NIH: For children with autism spectrum disorder (ASD), early diagnosis is critical to allow for possible interventions at a time when the brain is most amenable to change. But that’s been tough to implement for a simple reason: the symptoms of ASD, such as communication difficulties, social deficits, and repetitive behaviors, often do not show up until a child turns 2 or even 3 years old.
Now, an NIH-funded research team has news that may pave the way for
earlier detection of ASD. The key is to shift the diagnostic focus from
how kids act to how their brains grow. In their brain imaging study, the
researchers found that, compared to other children, youngsters with ASD
showed unusually rapid brain growth from infancy to age 2. In fact, the
growth differences were already evident by their first birthdays, well
before autistic behaviors typically emerge.
Autism spectrum disorder includes a range
of developmental conditions, such as autism and Asperger syndrome, that
are characterized by challenges in social skills and communication.
Scientists have long known that teens and adults with ASD have unusually
large brain volumes. Researchers, including Heather Hazlett and Joseph
Piven of the University of North Carolina, Chapel Hill, found more than a
decade ago that those differences in brain size emerge by about age 2
. However, no one had ever visually tracked those developmental
In the new study reported in Nature , Hazlett, Piven, and
their colleagues set out to collect that visual evidence. They examined
106 infants at high risk of ASD, based on an older sibling with that
diagnosis. Fifteen of the study’s high-risk infants went on to be
diagnosed with ASD at age 2. The study also included another 42 infants
with no family history of ASD and a low risk for the disorder. In all
groups, the infants were mostly white, had similar birth weights, and
comparable family backgrounds.
Each infant underwent detailed behavioral assessments for early signs
of ASD, such as trouble babbling or making eye contact, at 6, 12, and
24 months of age. At each visit, the researchers also used a magnetic
resonance imaging (MRI) scanner to capture detailed images of each
child’s brain while napping.
Between the first and second scans, or just 6 to 12 months into the
study, the MRIs showed something remarkable. There was a significant
increase in the surface area of the brains of kids who would later
develop ASD compared to other children. By age 2, the brains of these
kids were obviously larger. The researchers found that kids whose brains
grew the fastest also had the most severe social deficits.

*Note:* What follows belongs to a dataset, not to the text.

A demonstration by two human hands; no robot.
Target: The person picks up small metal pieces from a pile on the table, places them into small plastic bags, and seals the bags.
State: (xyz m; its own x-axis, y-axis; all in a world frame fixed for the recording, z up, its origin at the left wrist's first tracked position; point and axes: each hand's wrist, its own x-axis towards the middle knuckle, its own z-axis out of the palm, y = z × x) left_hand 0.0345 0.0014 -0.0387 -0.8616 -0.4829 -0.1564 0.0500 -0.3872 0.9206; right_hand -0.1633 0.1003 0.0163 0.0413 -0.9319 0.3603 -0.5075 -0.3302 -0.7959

But could these observations be translated into early diagnosis? To
begin looking for an answer, the researchers turned to machine learning.
They wanted to find out whether a computer could use features captured
in those MRI scans, including the surface area and volume of the brain,
to predict accurately which kids would develop ASD and which ones
wouldn’t. They found that 8 times out of 10, the computer got it right.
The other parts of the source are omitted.